Réunissant les ministres et représentants des États partenaires de l’EAC, cette session avait pour objectif de faire le point sur les stratégies industrielles en cours, en vue de renforcer la croissance économique durable et l’intégration régionale.
Un suivi sur des plans industriels clés
Les discussions ont porté sur l’état d’avancement de plusieurs stratégies sectorielles prioritaires, notamment :
La mise en œuvre de la stratégie sur les produits en cuir et la chaussure, visant à valoriser les chaînes locales de production et à accroître la compétitivité régionale ;
La stratégie sur le coton, les textiles et les vêtements, essentielle pour la création d’emplois et la transformation locale des matières premières ;
Le Plan d’action pour le secteur automobile, qui ambitionne de stimuler la fabrication de véhicules et de pièces détachées dans la région ;
Le Plan d’action pharmaceutique régional (2017-2027), qui vise à renforcer les capacités de production de médicaments et à réduire la dépendance aux importations.

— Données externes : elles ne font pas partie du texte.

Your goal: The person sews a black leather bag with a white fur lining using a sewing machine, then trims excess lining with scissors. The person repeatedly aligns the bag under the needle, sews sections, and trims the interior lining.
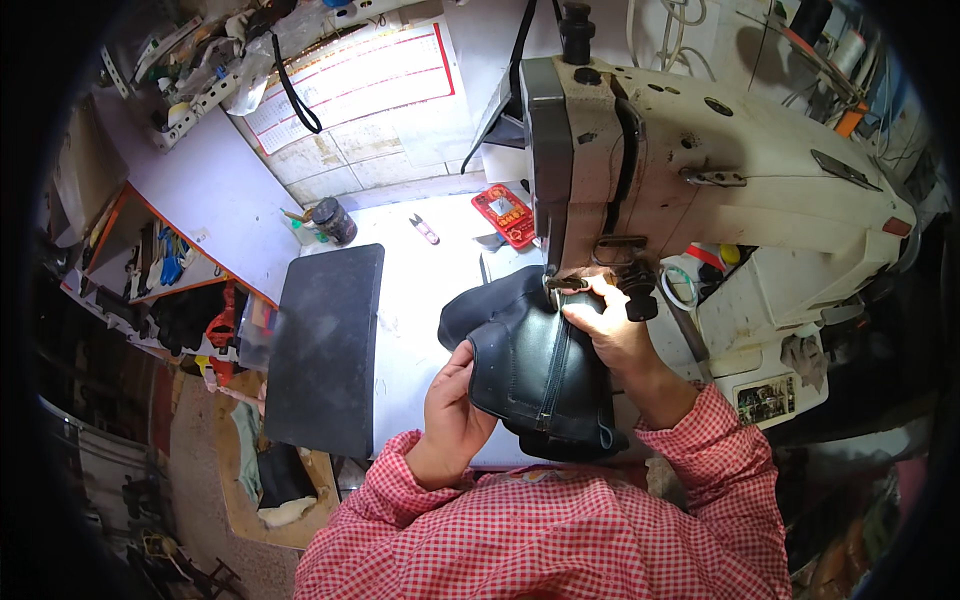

Une dynamique régionale en marche
Selon les organisateurs, cette réunion ministérielle marque une étape significative dans l’engagement des États membres de l’EAC à créer un marché intégré, résilient et inclusif, fondé sur l’industrialisation durable.
Dans leur déclaration finale, les ministres ont réaffirmé la volonté de l’EAC d’améliorer le bien-être des citoyens à travers une industrialisation axée sur la transformation locale, la compétitivité régionale et la création d’emplois décents.
La prochaine étape consistera à traduire les décisions politiques en actions concrètes sur le terrain, notamment par le biais de partenariats public-privé et d’investissements ciblés.